WORK INSTRUCTION: Search the records below for the string "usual" and copy each line where it turns up.

━━ THE RECORDS ━━

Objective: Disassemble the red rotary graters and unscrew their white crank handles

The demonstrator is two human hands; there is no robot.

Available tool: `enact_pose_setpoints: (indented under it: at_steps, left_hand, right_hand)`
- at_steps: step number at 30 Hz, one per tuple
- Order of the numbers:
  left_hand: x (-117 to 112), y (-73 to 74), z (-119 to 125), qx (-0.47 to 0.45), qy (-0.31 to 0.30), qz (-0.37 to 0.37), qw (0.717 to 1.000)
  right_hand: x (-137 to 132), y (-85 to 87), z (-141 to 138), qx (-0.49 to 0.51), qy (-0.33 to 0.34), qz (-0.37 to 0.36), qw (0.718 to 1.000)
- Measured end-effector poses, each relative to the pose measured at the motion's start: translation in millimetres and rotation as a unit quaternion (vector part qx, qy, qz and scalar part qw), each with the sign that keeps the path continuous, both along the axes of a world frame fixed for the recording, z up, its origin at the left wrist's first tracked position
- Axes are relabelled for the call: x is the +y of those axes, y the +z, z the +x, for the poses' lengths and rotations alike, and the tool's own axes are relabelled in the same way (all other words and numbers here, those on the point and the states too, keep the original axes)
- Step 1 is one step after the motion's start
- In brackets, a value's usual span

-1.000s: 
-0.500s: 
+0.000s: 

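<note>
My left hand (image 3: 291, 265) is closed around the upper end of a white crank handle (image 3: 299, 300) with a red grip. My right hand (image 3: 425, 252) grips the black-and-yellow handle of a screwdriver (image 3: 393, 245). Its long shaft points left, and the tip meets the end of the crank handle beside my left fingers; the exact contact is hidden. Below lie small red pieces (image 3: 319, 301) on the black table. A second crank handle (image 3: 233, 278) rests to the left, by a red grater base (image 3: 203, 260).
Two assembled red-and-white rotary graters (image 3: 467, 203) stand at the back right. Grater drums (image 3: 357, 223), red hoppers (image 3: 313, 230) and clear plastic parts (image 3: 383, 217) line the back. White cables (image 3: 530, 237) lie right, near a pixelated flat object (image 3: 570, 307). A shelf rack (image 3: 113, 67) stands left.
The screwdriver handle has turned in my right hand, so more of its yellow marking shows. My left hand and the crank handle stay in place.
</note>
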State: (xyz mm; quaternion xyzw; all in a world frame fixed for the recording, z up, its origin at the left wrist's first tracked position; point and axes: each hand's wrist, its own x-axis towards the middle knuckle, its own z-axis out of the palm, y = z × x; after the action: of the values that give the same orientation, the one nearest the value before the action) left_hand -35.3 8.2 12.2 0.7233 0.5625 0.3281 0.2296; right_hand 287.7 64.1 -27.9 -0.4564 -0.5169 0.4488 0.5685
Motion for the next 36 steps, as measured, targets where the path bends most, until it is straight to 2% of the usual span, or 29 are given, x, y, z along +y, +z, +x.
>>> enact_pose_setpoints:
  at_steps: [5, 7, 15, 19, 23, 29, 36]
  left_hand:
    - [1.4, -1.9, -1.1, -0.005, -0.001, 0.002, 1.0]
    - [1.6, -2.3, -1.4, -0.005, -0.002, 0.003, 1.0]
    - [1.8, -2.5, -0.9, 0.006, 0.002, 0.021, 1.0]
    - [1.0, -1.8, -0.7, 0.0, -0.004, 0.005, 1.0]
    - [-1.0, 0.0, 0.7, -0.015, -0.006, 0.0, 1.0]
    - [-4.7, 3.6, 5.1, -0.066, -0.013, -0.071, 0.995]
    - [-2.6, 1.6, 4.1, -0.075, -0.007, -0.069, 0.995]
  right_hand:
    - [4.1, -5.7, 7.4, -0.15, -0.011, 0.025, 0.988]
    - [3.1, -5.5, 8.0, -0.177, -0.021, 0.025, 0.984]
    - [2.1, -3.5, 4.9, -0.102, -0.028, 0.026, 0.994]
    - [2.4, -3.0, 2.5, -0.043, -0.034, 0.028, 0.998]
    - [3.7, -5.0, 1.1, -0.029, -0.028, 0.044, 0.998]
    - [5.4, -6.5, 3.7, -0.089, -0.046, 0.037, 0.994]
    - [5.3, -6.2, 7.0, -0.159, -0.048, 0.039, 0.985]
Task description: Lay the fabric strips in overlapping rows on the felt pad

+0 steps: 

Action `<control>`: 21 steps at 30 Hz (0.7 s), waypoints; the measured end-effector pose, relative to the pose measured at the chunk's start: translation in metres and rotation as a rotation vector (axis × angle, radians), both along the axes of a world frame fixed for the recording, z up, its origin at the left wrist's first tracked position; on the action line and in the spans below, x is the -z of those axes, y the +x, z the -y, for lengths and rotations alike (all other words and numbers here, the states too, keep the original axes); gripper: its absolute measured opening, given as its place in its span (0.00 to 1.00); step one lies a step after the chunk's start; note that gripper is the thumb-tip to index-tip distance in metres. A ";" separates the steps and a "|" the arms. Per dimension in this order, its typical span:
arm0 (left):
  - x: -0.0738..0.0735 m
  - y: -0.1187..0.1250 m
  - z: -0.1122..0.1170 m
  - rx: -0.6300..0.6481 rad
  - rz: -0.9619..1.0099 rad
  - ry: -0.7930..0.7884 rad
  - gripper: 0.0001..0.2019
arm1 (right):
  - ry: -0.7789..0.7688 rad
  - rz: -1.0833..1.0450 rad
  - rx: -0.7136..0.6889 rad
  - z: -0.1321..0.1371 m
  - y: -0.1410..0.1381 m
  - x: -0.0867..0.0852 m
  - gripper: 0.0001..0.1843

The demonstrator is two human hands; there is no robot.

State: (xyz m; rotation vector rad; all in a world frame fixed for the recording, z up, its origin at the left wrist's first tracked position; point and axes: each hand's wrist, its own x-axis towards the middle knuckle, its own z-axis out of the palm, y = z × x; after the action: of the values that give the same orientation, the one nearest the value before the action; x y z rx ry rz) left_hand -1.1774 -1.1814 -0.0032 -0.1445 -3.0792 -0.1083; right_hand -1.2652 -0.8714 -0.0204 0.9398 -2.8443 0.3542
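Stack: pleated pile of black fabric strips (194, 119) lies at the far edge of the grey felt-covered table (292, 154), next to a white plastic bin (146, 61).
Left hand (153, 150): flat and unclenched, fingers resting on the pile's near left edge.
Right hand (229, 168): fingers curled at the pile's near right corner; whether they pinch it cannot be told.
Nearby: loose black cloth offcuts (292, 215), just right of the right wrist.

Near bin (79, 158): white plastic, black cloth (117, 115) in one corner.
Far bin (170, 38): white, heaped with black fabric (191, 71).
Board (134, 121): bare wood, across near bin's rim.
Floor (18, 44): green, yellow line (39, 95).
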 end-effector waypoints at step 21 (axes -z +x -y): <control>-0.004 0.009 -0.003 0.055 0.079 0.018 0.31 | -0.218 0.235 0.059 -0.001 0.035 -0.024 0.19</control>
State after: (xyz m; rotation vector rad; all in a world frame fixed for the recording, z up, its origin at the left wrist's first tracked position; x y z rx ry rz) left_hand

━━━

REPLY:
- In brackets, a value's usual span
Motion for the next 36 steps, as measured, targets where the path bends most, until it is straight to 2% of the usual span, or 29 are given, x, y, z along +y, +z, +x.

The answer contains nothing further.